Exercise requirements -> Character for character, give back every line below.
■ ■ ■
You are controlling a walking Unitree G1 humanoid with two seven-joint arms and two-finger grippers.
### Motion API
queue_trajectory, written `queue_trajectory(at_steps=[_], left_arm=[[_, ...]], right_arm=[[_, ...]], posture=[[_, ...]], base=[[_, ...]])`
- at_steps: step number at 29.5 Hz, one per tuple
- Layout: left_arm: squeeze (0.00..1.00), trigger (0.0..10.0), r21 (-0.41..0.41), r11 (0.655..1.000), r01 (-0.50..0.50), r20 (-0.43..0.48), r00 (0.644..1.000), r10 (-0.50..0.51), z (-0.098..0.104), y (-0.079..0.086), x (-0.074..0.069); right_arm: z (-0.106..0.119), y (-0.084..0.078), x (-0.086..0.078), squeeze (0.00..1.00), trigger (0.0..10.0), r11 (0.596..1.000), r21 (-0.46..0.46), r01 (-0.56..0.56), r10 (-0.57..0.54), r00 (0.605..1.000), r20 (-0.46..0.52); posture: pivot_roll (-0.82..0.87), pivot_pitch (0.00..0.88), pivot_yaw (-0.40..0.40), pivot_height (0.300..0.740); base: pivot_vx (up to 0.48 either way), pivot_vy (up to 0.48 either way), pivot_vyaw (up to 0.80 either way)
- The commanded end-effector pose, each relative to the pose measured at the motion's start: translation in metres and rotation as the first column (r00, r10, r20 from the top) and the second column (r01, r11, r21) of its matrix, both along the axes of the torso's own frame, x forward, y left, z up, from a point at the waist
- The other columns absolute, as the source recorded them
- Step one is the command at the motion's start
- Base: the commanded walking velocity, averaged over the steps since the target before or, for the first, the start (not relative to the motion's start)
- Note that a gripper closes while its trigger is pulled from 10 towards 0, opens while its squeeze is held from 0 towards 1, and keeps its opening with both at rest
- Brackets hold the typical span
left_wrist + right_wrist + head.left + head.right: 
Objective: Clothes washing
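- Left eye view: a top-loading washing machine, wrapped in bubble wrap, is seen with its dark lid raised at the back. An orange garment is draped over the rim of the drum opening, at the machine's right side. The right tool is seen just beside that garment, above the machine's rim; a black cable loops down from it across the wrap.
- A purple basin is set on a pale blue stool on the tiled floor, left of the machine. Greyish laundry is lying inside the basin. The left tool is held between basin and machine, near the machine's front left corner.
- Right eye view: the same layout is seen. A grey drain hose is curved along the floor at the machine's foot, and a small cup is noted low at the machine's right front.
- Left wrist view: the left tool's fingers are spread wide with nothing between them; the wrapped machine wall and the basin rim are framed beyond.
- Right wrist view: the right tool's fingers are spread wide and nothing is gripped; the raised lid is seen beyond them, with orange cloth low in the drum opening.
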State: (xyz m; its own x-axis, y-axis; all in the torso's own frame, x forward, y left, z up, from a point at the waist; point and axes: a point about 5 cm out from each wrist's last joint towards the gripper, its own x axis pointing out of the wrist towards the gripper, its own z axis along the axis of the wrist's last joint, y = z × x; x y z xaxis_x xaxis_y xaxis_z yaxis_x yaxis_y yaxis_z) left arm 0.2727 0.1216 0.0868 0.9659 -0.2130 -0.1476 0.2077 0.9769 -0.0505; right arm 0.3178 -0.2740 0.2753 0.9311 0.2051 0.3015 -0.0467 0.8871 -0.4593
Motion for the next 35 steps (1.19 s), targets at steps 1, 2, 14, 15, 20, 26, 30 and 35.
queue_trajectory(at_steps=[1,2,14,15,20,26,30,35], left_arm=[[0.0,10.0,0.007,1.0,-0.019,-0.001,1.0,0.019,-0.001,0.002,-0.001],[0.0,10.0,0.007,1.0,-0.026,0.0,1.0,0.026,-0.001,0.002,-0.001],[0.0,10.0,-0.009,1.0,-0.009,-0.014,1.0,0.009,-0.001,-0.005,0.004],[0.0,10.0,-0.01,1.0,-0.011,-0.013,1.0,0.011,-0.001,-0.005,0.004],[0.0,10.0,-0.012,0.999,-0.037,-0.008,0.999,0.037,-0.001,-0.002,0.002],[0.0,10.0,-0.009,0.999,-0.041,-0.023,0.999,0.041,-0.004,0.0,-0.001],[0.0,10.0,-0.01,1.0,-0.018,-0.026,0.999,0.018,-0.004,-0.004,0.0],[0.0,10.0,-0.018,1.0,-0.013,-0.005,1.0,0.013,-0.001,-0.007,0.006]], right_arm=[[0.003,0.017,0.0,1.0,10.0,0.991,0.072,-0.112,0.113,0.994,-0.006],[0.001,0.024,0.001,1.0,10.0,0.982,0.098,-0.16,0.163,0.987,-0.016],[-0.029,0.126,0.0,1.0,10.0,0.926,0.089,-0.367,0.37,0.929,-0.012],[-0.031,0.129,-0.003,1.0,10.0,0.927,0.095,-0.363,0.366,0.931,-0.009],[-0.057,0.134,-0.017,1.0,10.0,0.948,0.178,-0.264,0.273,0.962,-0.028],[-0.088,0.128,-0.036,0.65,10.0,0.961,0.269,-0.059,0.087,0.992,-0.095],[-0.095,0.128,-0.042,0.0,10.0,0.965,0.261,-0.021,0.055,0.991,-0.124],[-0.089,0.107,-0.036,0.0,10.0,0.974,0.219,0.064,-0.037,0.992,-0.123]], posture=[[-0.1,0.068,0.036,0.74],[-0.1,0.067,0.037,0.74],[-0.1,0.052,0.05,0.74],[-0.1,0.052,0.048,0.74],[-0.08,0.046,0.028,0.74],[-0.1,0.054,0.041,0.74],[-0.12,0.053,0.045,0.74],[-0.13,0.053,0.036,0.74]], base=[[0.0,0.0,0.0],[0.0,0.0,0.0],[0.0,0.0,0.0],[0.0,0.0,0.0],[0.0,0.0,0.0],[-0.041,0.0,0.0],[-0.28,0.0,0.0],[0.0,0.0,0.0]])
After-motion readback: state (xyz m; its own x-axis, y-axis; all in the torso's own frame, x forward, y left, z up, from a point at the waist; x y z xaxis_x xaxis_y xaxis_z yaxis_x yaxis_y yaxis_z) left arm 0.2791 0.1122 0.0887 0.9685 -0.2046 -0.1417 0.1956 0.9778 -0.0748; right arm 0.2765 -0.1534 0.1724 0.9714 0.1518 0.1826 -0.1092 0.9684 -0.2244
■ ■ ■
Result ->
You are controlling a walking Unitree G1 humanoid with two seven-joint arms and two-finger grippers.
### Motion API
queue_trajectory, written `queue_trajectory(at_steps=[_], left_arm=[[_, ...]], right_arm=[[_, ...]], posture=[[_, ...]], base=[[_, ...]])`
- at_steps: step number at 29.5 Hz, one per tuple
- Layout: left_arm: squeeze (0.00..1.00), trigger (0.0..10.0), r21 (-0.41..0.41), r11 (0.655..1.000), r01 (-0.50..0.50), r20 (-0.43..0.48), r00 (0.644..1.000), r10 (-0.50..0.51), z (-0.098..0.104), y (-0.079..0.086), x (-0.074..0.069); right_arm: z (-0.106..0.119), y (-0.084..0.078), x (-0.086..0.078), squeeze (0.00..1.00), trigger (0.0..10.0), r11 (0.596..1.000), r21 (-0.46..0.46), r01 (-0.56..0.56), r10 (-0.57..0.54), r00 (0.605..1.000), r20 (-0.46..0.52); posture: pivot_roll (-0.82..0.87), pivot_pitch (0.00..0.88), pivot_yaw (-0.40..0.40), pivot_height (0.300..0.740); base: pivot_vx (up to 0.48 either way), pivot_vy (up to 0.48 either way), pivot_vyaw (up to 0.80 either way)
- The commanded end-effector pose, each relative to the pose measured at the motion's start: translation in metres and rotation as the first column (r00, r10, r20 from the top) and the second column (r01, r11, r21) of its matrix, both along the axes of the torso's own frame, x forward, y left, z up, from a point at the waist
- The other columns absolute, as the source recorded them
- Step one is the command at the motion's start
- Base: the commanded walking velocity, averaged over the steps since the target before or, for the first, the start (not relative to the motion's start)
- Note that a gripper closes while its trigger is pulled from 10 towards 0, opens while its squeeze is held from 0 towards 1, and keeps its opening with both at rest
- Brackets hold the typical span
left_wrist + right_wrist + head.left + head.right: 
Objective: Clothes washing
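- Left eye view: a top-loading washing machine, wrapped in bubble wrap, is seen with its dark lid raised at the back. An orange garment is draped over the rim of the drum opening, at the machine's right side. The right tool is seen just beside that garment, above the machine's rim; a black cable loops down from it across the wrap.
- A purple basin is set on a pale blue stool on the tiled floor, left of the machine. Greyish laundry is lying inside the basin. The left tool is held between basin and machine, near the machine's front left corner.
- Right eye view: the same layout is seen. A grey drain hose is curved along the floor at the machine's foot, and a small cup is noted low at the machine's right front.
- Left wrist view: the left tool's fingers are spread wide with nothing between them; the wrapped machine wall and the basin rim are framed beyond.
- Right wrist view: the right tool's fingers are spread wide and nothing is gripped; the raised lid is seen beyond them, with orange cloth low in the drum opening.
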State: (xyz m; its own x-axis, y-axis; all in the torso's own frame, x forward, y left, z up, from a point at the waist; point and axes: a point about 5 cm out from each wrist's last joint towards the gripper, its own x axis pointing out of the wrist towards the gripper, its own z axis along the axis of the wrist's last joint, y = z × x; x y z xaxis_x xaxis_y xaxis_z yaxis_x yaxis_y yaxis_z) left arm 0.2727 0.1216 0.0868 0.9659 -0.2130 -0.1476 0.2077 0.9769 -0.0505; right arm 0.3178 -0.2740 0.2753 0.9311 0.2051 0.3015 -0.0467 0.8871 -0.4593
Motion for the next 35 steps (1.19 s), targets at steps 1, 2, 14, 15, 20, 26, 30 and 35.
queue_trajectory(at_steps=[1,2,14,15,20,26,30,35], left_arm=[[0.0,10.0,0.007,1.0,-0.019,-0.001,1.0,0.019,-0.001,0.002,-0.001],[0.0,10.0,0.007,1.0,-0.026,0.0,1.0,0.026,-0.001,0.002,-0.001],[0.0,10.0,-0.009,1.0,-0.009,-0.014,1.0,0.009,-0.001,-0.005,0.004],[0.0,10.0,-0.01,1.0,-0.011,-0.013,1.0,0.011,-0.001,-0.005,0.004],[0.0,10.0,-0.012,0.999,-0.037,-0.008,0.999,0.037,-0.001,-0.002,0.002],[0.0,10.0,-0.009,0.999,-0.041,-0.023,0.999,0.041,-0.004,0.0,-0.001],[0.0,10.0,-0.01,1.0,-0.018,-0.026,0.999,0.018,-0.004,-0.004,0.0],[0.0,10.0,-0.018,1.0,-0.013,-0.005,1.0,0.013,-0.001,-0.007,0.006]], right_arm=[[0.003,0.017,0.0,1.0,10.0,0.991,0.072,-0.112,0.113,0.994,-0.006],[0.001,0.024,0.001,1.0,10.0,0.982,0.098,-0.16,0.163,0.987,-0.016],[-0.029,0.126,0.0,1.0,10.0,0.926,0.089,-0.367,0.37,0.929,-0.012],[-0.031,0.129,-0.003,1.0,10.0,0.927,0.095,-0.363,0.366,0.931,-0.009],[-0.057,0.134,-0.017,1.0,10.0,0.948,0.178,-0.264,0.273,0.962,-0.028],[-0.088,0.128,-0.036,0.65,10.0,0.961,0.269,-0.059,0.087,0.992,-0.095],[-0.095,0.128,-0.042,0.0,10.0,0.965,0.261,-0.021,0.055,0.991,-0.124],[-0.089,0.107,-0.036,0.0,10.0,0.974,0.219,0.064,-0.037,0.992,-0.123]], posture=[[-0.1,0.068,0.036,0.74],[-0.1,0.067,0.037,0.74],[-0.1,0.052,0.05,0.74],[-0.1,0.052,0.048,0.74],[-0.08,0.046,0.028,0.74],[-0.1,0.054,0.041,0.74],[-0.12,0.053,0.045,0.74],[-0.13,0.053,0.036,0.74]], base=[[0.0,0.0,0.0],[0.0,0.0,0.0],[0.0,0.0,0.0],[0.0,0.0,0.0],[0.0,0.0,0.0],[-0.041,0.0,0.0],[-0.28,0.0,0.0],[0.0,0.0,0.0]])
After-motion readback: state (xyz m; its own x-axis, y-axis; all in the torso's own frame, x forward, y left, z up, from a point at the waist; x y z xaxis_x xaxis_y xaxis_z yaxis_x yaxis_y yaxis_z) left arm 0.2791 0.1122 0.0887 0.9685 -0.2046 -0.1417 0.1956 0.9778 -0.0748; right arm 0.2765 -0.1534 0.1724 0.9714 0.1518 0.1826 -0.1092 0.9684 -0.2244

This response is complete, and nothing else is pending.